• INFORMATION PROVIDED:

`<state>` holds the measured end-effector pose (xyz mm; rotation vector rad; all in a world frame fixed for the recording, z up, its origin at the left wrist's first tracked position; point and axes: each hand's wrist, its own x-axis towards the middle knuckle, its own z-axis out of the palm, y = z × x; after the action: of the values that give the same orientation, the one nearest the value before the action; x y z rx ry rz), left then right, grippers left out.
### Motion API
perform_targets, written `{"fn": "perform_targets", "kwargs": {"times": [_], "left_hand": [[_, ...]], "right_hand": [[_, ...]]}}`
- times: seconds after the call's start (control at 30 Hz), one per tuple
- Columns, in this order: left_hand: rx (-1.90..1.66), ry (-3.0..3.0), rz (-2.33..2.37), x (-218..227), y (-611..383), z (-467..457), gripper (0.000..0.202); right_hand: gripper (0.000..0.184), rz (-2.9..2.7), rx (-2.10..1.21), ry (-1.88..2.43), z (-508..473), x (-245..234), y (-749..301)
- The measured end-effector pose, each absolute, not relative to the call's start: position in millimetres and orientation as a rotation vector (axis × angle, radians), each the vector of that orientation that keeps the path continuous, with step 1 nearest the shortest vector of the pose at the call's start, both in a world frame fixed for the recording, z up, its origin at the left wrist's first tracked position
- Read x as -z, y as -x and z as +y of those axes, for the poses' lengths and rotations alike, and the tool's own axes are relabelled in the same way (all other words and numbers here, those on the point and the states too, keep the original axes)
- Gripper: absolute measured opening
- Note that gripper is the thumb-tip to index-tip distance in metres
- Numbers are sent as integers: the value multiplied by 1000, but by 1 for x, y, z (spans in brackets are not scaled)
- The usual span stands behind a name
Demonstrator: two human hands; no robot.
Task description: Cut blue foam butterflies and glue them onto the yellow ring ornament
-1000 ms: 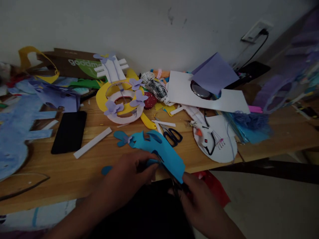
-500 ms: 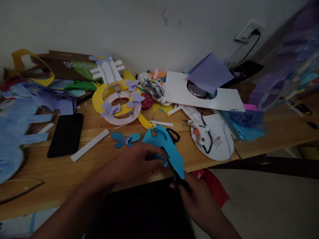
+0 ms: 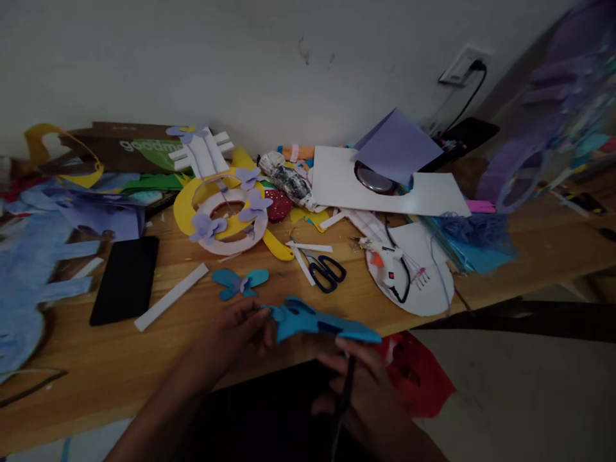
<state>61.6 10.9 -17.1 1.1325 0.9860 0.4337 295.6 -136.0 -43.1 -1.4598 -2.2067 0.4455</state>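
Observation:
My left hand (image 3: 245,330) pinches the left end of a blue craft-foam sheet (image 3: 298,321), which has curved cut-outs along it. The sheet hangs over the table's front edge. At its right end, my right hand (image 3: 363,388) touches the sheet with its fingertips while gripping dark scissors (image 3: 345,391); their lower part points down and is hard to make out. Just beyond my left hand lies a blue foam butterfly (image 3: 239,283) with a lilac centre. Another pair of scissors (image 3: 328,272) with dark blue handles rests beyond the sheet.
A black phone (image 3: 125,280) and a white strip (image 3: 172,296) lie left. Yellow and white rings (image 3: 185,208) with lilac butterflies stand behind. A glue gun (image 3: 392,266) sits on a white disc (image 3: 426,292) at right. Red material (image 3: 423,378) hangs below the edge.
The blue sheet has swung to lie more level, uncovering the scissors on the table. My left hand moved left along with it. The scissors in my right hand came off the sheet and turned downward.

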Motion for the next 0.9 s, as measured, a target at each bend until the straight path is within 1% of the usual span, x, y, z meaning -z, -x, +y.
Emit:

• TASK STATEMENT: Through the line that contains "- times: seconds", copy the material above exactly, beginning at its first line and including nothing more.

• EXERCISE SOLUTION:
`<state>` holds the measured end-effector pose (xyz mm; rotation vector rad; all in a world frame fixed for the recording, z up, its origin at the left wrist's first tracked position; point and axes: each hand's wrist, its own x-axis towards the middle knuckle, its own z-axis out of the palm, y = z × x; after the action: of the values that give the same orientation, the one nearest the value before the action; x y z rx ry rz), left then right, grippers left out.
### Motion API
perform_targets, written `{"fn": "perform_targets", "kwargs": {"times": [_], "left_hand": [[_, ...]], "right_hand": [[_, ...]]}}`
- times: seconds after the call's start (control at 30 Hz), one per tuple

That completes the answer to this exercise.